Vorab: An Harrison Ford, Shia LaBeouf und Karen Allen gab es überhaupt nichts auszusetzen, alle drei verkörperten ihre Rollen glaubwürdig und sympathisch.
Aber der Rest des Casts war leider ziemlich schwach. Cate Blanchett als Bösewicht war unterirdisch schlecht und eher zum Lachen (ohne in irgendeiner Form witzig zu sein) als zum Fürchten. Die anderen Nebendarsteller waren, bis auf John Hurt vielleicht, absolut farblos und im Vergleich zu den anderen Indy-Teilen deutlich schwächer. Natürlich fehlten auch liebgewonnene (und theoretisch noch verfügbare) Charaktere bzw. Darsteller der vergangenen Episoden.

Überhaupt war der Film in meinen Augen zu seicht und farblos. Kaum Gewalt oder Grusel (wahrscheinlich wegen der Altersfreigabe) und auch der Humor fiel, bis auf ein paar Ausnahmen, lascher aus als in den ersten drei Teilen. Irgendwie waren die meisten Gags und Story-Wendungen einfach zu vorhersehbar.
Der Story fehlte auch ein wenig das religiös-mystische der ersten drei Filme, genauso natürlich wie die Nazis, an die die Sovjets als Bösewichte einfach nicht heranreichen.

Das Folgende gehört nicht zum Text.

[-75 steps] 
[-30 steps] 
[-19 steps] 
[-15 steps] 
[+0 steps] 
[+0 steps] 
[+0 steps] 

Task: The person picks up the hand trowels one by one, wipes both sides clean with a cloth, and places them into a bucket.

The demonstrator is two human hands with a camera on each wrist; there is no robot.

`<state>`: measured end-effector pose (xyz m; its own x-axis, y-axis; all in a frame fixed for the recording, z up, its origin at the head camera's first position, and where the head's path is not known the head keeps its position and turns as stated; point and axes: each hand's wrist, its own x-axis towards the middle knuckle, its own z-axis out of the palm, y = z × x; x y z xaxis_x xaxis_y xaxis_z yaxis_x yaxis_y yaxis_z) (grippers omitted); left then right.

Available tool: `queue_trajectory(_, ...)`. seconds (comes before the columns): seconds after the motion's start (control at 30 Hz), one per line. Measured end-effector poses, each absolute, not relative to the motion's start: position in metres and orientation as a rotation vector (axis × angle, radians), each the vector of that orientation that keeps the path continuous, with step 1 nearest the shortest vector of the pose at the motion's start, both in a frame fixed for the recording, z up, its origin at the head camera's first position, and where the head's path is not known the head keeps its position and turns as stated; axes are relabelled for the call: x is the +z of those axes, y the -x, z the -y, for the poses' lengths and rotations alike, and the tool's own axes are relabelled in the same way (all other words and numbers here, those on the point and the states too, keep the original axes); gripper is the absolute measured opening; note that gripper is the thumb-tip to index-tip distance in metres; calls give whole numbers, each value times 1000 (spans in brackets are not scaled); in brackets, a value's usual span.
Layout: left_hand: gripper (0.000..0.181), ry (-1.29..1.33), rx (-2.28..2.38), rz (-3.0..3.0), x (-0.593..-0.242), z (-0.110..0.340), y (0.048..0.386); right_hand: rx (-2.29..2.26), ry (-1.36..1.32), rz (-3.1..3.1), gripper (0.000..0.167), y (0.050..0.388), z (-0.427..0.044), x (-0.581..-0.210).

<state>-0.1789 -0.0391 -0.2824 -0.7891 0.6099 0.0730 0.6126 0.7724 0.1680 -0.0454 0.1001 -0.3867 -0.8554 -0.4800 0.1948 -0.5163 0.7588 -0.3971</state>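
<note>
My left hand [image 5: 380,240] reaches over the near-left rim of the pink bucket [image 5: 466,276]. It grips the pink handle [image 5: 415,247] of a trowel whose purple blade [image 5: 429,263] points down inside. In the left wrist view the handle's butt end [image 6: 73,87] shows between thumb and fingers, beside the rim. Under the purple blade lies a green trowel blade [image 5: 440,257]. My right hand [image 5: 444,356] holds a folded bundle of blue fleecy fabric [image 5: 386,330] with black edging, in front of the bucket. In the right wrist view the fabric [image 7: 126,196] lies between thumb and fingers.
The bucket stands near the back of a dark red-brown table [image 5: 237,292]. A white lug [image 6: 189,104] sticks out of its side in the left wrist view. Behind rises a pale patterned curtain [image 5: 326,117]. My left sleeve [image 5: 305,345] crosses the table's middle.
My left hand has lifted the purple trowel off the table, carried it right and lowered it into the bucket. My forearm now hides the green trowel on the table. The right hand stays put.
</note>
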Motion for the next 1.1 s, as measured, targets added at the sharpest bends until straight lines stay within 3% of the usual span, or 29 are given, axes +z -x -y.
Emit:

Ebenso wirkte der Film stellenweise zu künstlich, es wirkte vieles zu gestellt bzw. einfach unecht, nicht unerhebliche Teile wurden anscheinend im Studio und vor der berühmten blauen Wand gedreht.

Das klingt jetzt vielleicht alles etwas zu negativ; natürlich wurde ich von Indy 4 einigermaßen gut unterhalten und Indiana Jones ist in Würde gealtert. Und natürlich ist der Film auch besser als ein Großteil der Filme, die sonst so in letzter Zeit ins Kino kamen (nicht jedoch Stirb Langsam 4 und John Rambo).
Doch er muss sich an den ersten drei Teilen messen lassen, und an diese reicht er einfach bei weitem nicht heran.